* _Instructions to follow_:
Nothing but the lines from the start of the entries through the line holding "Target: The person" is to be repeated, exactly and with pictures excluded.

Data entries:

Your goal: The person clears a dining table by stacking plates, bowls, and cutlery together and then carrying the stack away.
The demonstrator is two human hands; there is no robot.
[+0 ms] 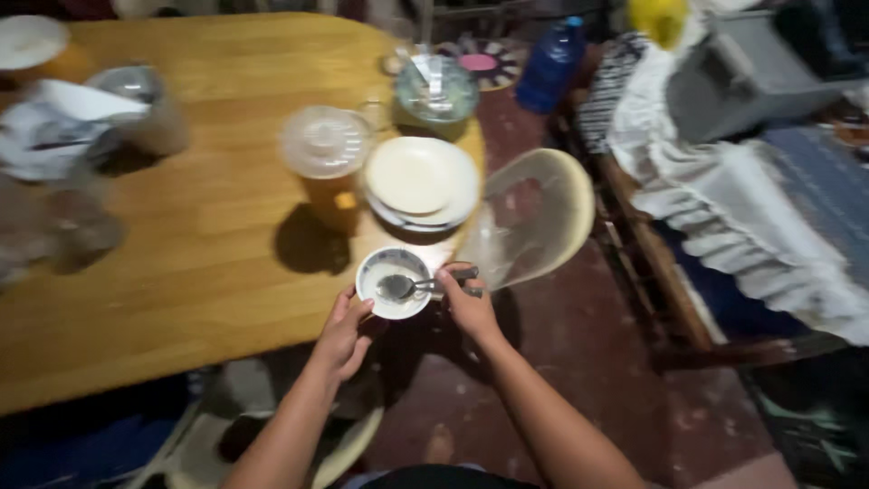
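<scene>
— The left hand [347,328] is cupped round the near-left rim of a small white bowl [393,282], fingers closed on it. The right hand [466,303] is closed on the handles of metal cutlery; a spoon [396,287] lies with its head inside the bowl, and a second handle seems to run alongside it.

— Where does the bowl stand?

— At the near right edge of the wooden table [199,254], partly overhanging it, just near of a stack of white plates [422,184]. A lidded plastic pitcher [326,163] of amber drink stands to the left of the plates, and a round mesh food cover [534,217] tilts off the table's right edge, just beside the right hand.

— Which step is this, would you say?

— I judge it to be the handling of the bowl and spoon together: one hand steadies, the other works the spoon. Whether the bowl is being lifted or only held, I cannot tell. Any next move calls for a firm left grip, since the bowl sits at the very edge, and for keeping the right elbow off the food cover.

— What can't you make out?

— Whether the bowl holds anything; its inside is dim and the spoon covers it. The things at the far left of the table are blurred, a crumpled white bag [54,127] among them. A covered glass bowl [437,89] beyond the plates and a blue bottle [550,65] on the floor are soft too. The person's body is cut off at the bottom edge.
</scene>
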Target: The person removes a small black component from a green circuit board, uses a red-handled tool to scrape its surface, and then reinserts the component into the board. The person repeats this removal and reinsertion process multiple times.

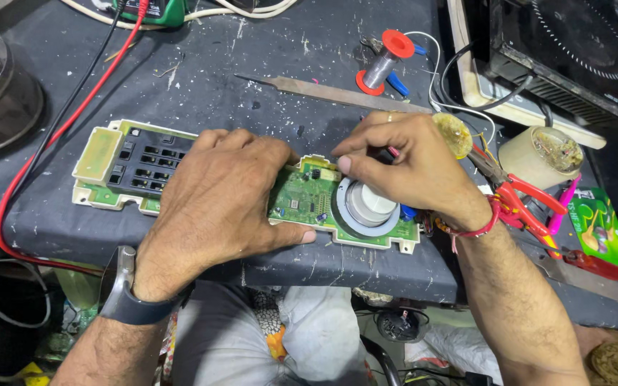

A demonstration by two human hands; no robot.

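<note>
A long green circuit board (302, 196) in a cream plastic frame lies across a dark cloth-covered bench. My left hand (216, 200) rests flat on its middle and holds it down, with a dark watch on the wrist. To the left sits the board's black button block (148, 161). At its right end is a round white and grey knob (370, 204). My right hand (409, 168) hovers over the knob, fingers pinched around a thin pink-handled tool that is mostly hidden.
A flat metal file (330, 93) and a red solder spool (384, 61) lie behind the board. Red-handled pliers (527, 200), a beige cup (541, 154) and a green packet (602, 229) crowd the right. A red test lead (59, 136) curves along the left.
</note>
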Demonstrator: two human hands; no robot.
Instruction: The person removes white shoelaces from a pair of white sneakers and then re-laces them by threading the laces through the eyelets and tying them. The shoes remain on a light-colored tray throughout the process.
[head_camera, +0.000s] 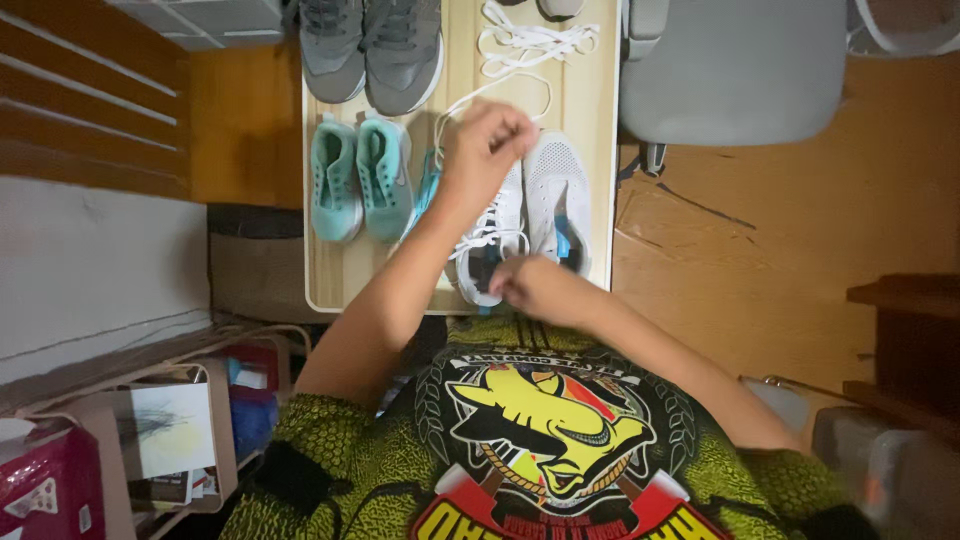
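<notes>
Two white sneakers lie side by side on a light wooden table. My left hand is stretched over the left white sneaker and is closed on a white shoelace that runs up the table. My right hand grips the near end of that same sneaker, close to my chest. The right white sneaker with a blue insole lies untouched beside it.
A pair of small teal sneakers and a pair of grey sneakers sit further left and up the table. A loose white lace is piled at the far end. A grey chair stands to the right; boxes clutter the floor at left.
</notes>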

* _Reply to the exercise_:
Your goal: The person clears a dining table by stacking plates, bowls, and cutlery together and then carrying the stack away.
The demonstrator is two human hands; there is no robot.
[+0 ms] 
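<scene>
— The left hand [347,328] is cupped round the near-left rim of a small white bowl [393,282], fingers closed on it. The right hand [466,303] is closed on the handles of metal cutlery; a spoon [396,287] lies with its head inside the bowl, and a second handle seems to run alongside it.

— Where does the bowl stand?

— At the near right edge of the wooden table [199,254], partly overhanging it, just near of a stack of white plates [422,184]. A lidded plastic pitcher [326,163] of amber drink stands to the left of the plates, and a round mesh food cover [534,217] tilts off the table's right edge, just beside the right hand.

— Which step is this, would you say?

— I judge it to be the handling of the bowl and spoon together: one hand steadies, the other works the spoon. Whether the bowl is being lifted or only held, I cannot tell. Any next move calls for a firm left grip, since the bowl sits at the very edge, and for keeping the right elbow off the food cover.

— What can't you make out?

— Whether the bowl holds anything; its inside is dim and the spoon covers it. The things at the far left of the table are blurred, a crumpled white bag [54,127] among them. A covered glass bowl [437,89] beyond the plates and a blue bottle [550,65] on the floor are soft too. The person's body is cut off at the bottom edge.
</scene>
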Target: The person removes a small black component from a green circuit board, uses a red-handled tool to scrape its surface, and then reinserts the component into the board. The person repeats this removal and reinsertion process multiple times.

There's no more to the output.